| WHAT YOU NEED TO DO |
Only the lines that hold the word "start" are wanted from this listing.

| RECORDS PROVIDED |

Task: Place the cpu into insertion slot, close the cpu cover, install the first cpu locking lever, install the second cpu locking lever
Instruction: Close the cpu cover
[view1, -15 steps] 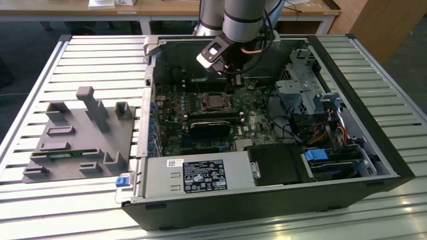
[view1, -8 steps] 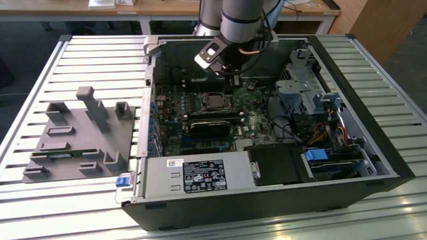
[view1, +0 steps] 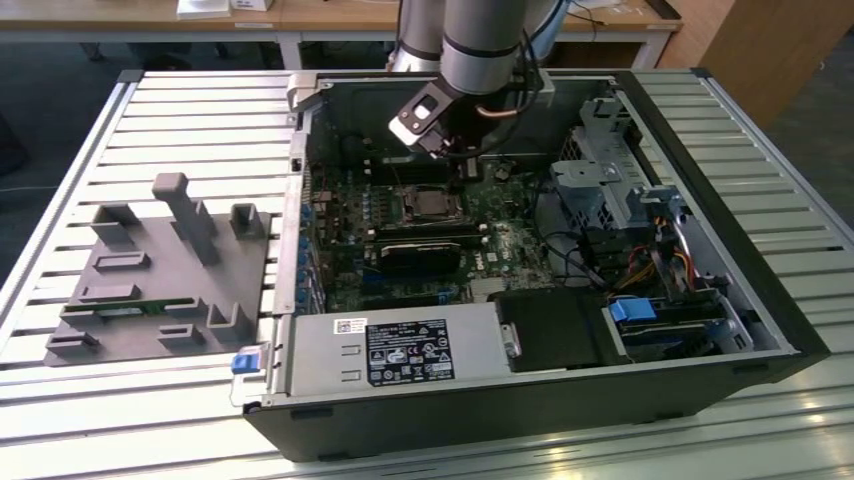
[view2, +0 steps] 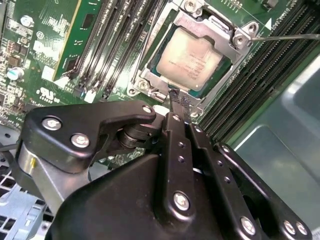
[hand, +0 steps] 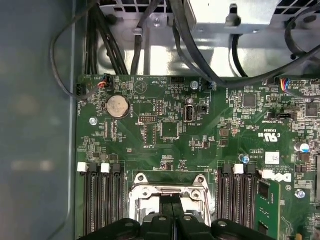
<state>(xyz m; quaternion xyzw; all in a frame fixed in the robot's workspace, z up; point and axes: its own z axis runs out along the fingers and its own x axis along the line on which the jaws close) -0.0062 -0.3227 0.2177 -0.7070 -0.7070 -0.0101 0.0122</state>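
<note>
At the middle of the green circuit board (view2: 50, 45), the cpu (view2: 192, 60) sits flat in the insertion slot (view2: 223, 70). The cpu cover (view2: 200, 21) is folded down over its rim, seemingly to pin it. The pincer (view2: 175, 100), tips together, meets the cover's edge, likely pressing there. A thin locking lever (view2: 285, 36) runs alongside.

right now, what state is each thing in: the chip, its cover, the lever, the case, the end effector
chip, seated, metal top showing through the cover's cut-out
cover, down flat around the chip
lever, running out from the cover's corner; latched or not, cannot tell
case, open, on its side
end effector, shut, tip at the cover's edge
</note>
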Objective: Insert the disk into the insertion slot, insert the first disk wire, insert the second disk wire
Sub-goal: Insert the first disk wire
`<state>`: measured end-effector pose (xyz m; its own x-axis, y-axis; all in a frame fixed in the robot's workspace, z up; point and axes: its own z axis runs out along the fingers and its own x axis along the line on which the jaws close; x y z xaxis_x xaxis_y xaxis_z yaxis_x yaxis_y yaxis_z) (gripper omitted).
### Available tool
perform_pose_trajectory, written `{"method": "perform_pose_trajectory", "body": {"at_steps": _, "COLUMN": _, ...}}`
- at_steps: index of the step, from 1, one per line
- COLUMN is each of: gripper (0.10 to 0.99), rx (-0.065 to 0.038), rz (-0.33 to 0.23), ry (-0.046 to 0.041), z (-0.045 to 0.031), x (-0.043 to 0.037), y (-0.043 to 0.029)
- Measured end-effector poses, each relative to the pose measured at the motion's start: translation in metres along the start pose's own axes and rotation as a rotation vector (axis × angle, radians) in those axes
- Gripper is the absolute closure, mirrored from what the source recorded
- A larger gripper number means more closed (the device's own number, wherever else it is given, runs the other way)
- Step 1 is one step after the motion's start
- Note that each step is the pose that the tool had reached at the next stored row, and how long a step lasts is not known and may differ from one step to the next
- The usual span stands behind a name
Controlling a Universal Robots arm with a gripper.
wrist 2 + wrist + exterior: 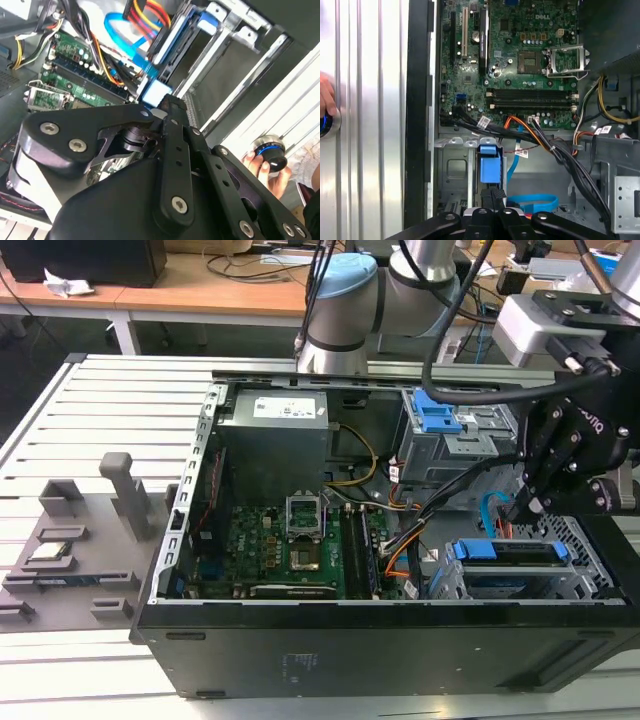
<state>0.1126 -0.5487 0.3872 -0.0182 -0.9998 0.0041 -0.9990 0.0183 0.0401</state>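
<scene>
Gripper [493, 192], pinched shut on nothing I can see, hangs just over the disk [488, 165], already seated in its slot [452, 170]

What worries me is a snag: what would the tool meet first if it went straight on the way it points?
Probably the blue carrier of the disk, sitting in the insertion slot ahead of the tool in the first wrist view; depth is unclear.

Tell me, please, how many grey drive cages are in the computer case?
2: a taller cage with blue latches, and nearer the camera a low cage holding the blue-framed disk, by the gripper. The arm may hide more.
</scene>
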Motion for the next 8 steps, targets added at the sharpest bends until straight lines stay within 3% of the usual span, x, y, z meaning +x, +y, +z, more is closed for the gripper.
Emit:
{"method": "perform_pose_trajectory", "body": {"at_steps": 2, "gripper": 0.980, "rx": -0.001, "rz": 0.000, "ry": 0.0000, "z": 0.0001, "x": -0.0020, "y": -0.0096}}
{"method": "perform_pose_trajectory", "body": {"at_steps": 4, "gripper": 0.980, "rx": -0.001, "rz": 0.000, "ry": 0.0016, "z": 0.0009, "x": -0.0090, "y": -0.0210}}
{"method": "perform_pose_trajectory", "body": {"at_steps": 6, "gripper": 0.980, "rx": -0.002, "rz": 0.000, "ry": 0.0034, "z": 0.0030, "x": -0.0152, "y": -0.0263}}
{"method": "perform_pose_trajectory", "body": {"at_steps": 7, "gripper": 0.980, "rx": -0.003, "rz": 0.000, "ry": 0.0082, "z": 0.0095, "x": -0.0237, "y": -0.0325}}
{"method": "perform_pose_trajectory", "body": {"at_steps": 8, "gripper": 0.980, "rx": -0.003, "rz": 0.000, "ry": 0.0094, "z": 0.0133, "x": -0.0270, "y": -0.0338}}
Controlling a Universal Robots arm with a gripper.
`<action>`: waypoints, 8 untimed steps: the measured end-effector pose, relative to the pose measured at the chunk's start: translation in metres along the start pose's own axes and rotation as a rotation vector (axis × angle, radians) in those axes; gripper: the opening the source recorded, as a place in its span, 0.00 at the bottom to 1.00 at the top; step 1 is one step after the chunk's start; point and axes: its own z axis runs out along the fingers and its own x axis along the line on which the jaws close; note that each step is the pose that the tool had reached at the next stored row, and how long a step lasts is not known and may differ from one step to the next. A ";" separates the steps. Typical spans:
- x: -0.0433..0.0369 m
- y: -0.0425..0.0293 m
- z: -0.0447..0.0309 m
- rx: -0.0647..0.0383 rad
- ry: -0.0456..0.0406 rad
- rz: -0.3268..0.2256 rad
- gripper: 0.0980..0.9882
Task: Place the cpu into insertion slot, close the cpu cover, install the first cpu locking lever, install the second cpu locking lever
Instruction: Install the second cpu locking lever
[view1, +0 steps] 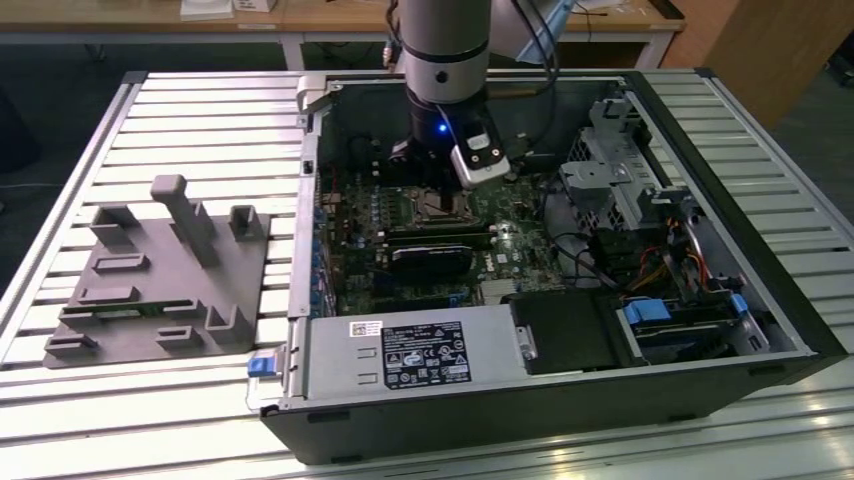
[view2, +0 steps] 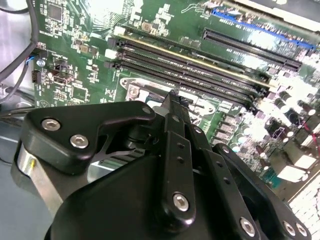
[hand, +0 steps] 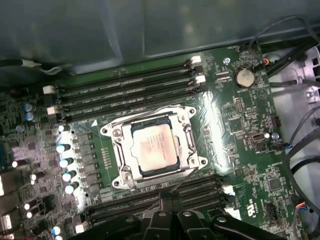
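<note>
Grey-topped cpu (hand: 154, 149) seated in the insertion slot (hand: 118, 132), cpu cover (hand: 186, 145) down around it.
I see my gripper (view2: 172, 97) low over the green motherboard (hand: 235, 125), its tips just beside the socket next to the black memory slots (hand: 130, 90); whether its fingers are apart or closed I cannot tell.

Arm (view1: 445, 50), one, silver, vertical, wrist down with a blue light lit; gripper (view1: 430, 190), black, at its low end, linkage and bolted finger arms converging to a narrow tip (view2: 172, 95) in the second wrist view.
</note>
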 end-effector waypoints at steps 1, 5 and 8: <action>0.0005 -0.0005 0.0004 -0.001 0.0004 -0.008 0.01; 0.0026 -0.0014 0.0025 -0.005 0.0032 -0.054 0.01; 0.0047 -0.0026 0.0048 -0.008 0.0050 -0.084 0.01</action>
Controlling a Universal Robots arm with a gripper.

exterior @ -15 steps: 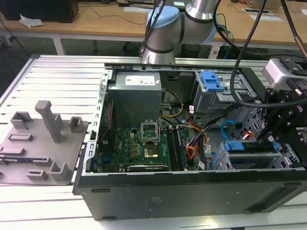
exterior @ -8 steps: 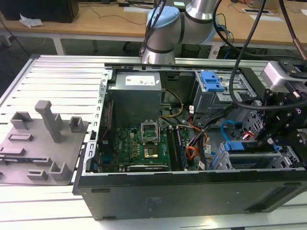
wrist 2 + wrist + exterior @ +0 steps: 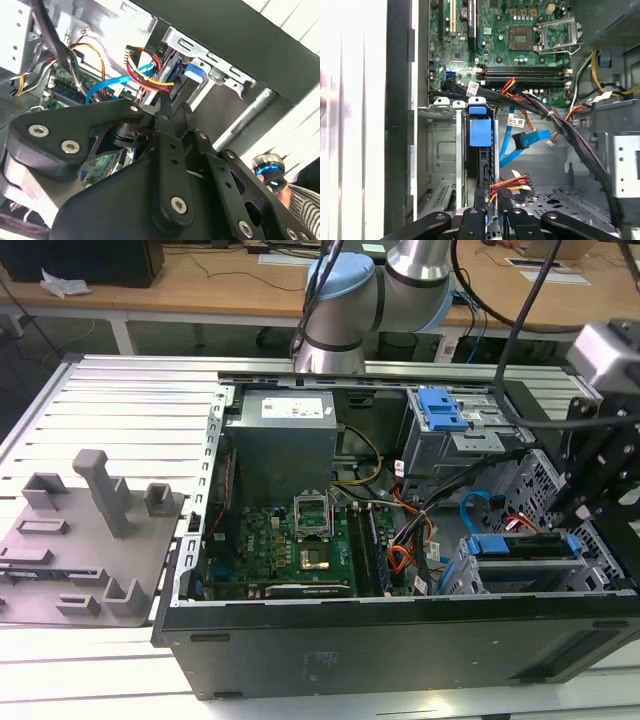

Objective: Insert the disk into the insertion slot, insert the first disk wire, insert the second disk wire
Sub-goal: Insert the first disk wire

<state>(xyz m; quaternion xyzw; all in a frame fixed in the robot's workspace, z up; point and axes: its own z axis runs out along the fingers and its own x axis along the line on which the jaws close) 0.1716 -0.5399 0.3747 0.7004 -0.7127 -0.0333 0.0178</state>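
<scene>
Wooden desk point(image 3: 200, 285) behind slatted metal table point(image 3: 110, 400)

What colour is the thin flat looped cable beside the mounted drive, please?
Light blue; the thin flat cable shows best in the first wrist view.

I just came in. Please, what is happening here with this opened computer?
A robot arm is working inside an open computer case. The disk in its blue carrier already sits in the insertion slot. The gripper is right at the bundle of orange, red and black wires beside the disk. The second disk wire, light blue, appears to hang loose nearby, its plug seemingly not connected.
</scene>
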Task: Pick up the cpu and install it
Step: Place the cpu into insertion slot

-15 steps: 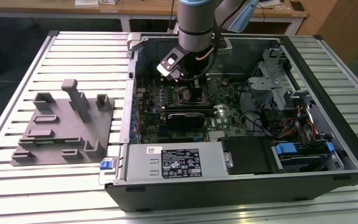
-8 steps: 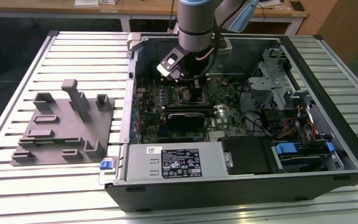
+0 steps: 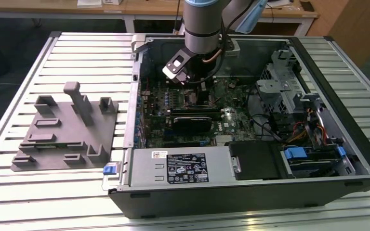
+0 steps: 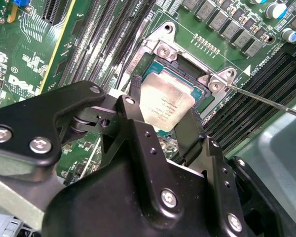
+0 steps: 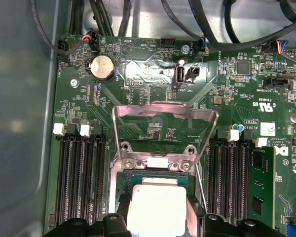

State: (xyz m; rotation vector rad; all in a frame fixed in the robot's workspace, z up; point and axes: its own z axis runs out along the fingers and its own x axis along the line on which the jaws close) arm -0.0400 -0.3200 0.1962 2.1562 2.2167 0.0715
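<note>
The cpu (image 4: 164, 104) is a small silvery square chip, and my gripper (image 4: 163, 112) is shut on it, one black finger (image 4: 135, 96) against each of two opposite edges. It sits right over the open socket (image 4: 187, 61) on the green motherboard; I cannot tell if it rests in the socket or hovers just above. In the first wrist view the cpu (image 5: 155, 207) lies below the raised metal load plate (image 5: 165, 123). In the exterior view my gripper (image 3: 194, 90) reaches down inside the open computer case (image 3: 339, 183).
A thin metal socket lever (image 4: 266, 101) sticks out beside the socket. Memory slots (image 5: 81, 177) flank it on both sides. A black block with a fan (image 3: 194, 122) lies close in front of the gripper. A grey plastic tray (image 3: 63, 130) stands on the table at the exterior view's left.
</note>
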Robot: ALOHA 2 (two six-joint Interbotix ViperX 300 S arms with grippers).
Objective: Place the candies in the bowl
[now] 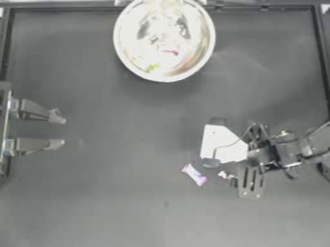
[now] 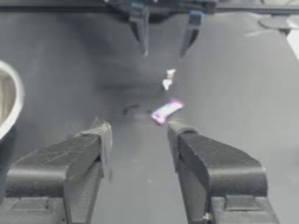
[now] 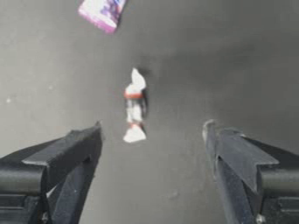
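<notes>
The bowl [image 1: 193, 58] stands at the table's far middle, with a red-pink candy [image 1: 169, 52] and a yellow-green candy [image 1: 149, 67] inside it. On the table lie a purple-white candy [image 1: 194, 174] [image 2: 166, 111] [image 3: 102, 11] and, just to its right, a small whitish candy [image 1: 224, 175] [image 2: 169, 78] [image 3: 134, 107]. My right gripper [image 1: 249, 182] [image 2: 165, 48] [image 3: 152, 127] hangs open just right of the whitish candy. In the right wrist view, that candy lies just ahead of the jaws, nearer one finger. My left gripper [image 1: 61, 130] [image 2: 140, 131] is parked open at the left edge.
A flat white shape [image 1: 222, 144] lies beside the right arm's wrist, above the two loose candies. A raised frame [image 1: 64, 6] borders the table at the far side. The bowl's rim [image 2: 8, 100] shows at the side of the left wrist view.
</notes>
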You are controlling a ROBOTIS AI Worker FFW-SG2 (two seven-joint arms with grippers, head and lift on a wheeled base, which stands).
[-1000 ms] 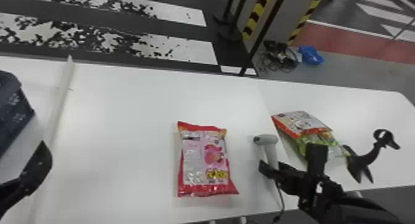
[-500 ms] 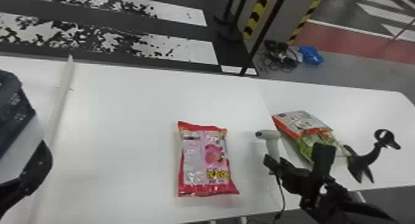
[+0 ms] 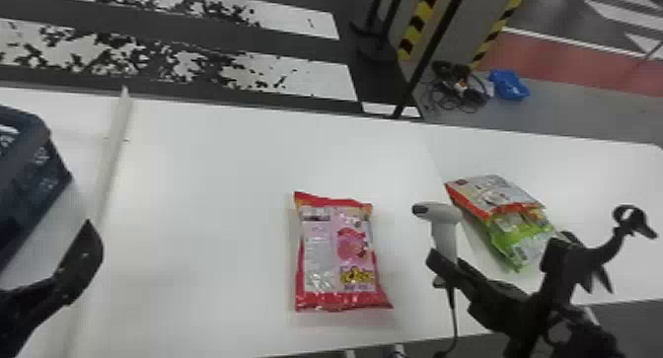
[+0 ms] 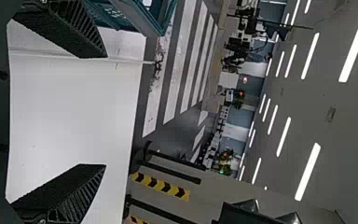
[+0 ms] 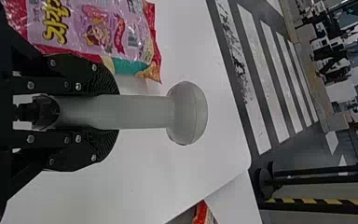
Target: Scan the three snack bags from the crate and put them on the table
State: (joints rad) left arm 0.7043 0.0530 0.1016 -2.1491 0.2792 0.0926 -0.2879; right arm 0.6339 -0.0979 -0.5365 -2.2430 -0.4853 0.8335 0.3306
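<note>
My right gripper [image 3: 444,270] is shut on the handle of the grey scanner [image 3: 446,219], held upright between the pink snack bag [image 3: 340,253] and two others. The pink bag lies flat on the white table [image 3: 207,184]. A red-and-white bag [image 3: 493,194] partly covers a green bag [image 3: 523,238] at the right. In the right wrist view, my right gripper [image 5: 112,112] clasps the scanner [image 5: 140,112] beside the pink bag [image 5: 107,28]. My left gripper [image 3: 81,263] is near the dark crate [image 3: 29,184]; its fingers stand apart in the left wrist view, the gripper [image 4: 106,111] holding nothing.
A pale raised strip [image 3: 111,155] runs across the table beside the crate. Behind my right arm stands a black hooked stand [image 3: 604,251]. The scanner's cable [image 3: 453,317] hangs toward the table's near edge.
My right gripper has shifted slightly right and away from the robot with the scanner, farther from the pink bag. The left arm and the bags have stayed where they were.
</note>
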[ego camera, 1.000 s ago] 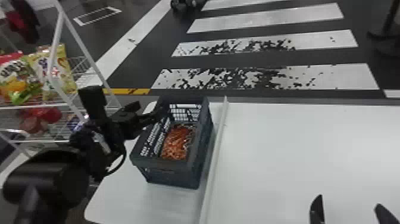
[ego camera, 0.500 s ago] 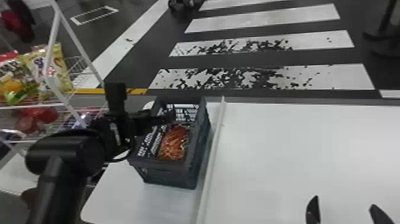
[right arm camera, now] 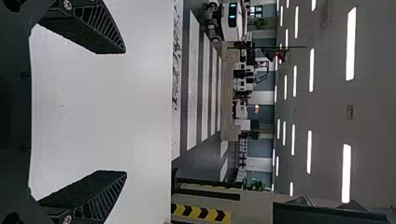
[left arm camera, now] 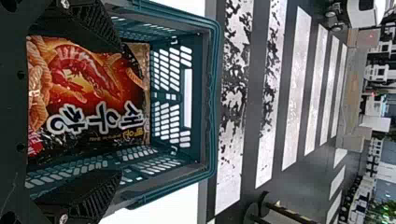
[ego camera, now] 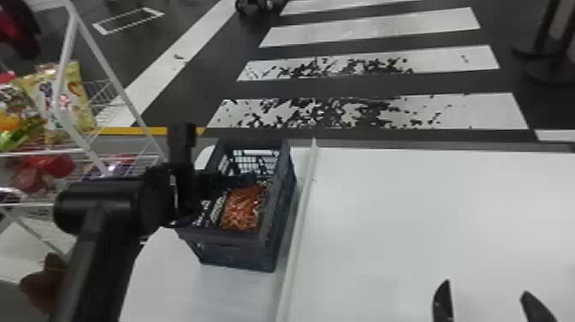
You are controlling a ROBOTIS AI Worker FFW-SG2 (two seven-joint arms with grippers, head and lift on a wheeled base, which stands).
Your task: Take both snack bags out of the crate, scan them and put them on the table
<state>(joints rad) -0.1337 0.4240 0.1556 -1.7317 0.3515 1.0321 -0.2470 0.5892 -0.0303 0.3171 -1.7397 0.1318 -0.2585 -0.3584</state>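
One snack bag (ego camera: 241, 210) visible inside the open dark teal crate (ego camera: 233, 252) on the desk (ego camera: 406, 214). Black and orange-red, printed with a shrimp, curled snacks and bold pale lettering. Farther right over the crate than a second ago with the left tool (ego camera: 231, 182), spread wide and gripping nothing. Spread and empty too with the right tool (ego camera: 485, 287), over the desk's right side.

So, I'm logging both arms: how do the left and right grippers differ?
The left gripper is at the crate; the right gripper is over the table. Past the left gripper's spread fingers lies a snack bag; past the right gripper's, the table. Both are open.
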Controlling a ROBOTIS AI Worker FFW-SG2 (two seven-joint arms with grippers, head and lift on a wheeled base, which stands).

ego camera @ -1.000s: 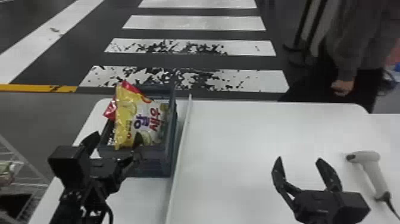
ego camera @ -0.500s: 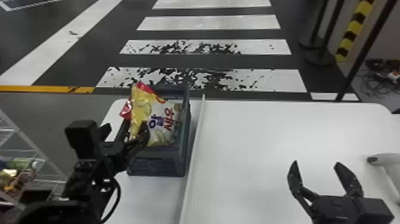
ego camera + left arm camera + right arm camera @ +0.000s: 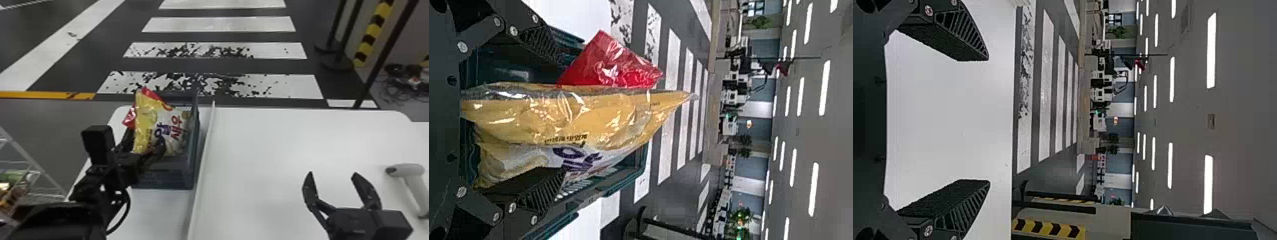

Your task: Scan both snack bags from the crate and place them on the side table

| ANSWER BOX |
- Measured end-effector poses, each relative to the pose measured at the motion's start: translation in metres along the start pose's own axes and rotation as a rotation vector (axis × angle, radians) in those axes
- Step 1 is one step after the motion's start
`<action>`: waypoints, 8 untimed steps: the measured end-effector pose, relative to the pose measured at the chunk's start: translation in metres along the start pose's own axes and rotation as a rotation vector (axis × angle, radians) in those axes; gripper: the opening the source recorded, as a place in its span, 0.00 at the bottom to 1.00 at the top; step 1 is one step after the chunk's start; point and axes: its own z axis runs out along the fingers and its own x axis along the line on which the jaws close; note that each step is the pose that the tool had reached at the next stored row, and how long a step lasts is not known and may differ from one step to the next. A ";" separates the steps. Typical spans:

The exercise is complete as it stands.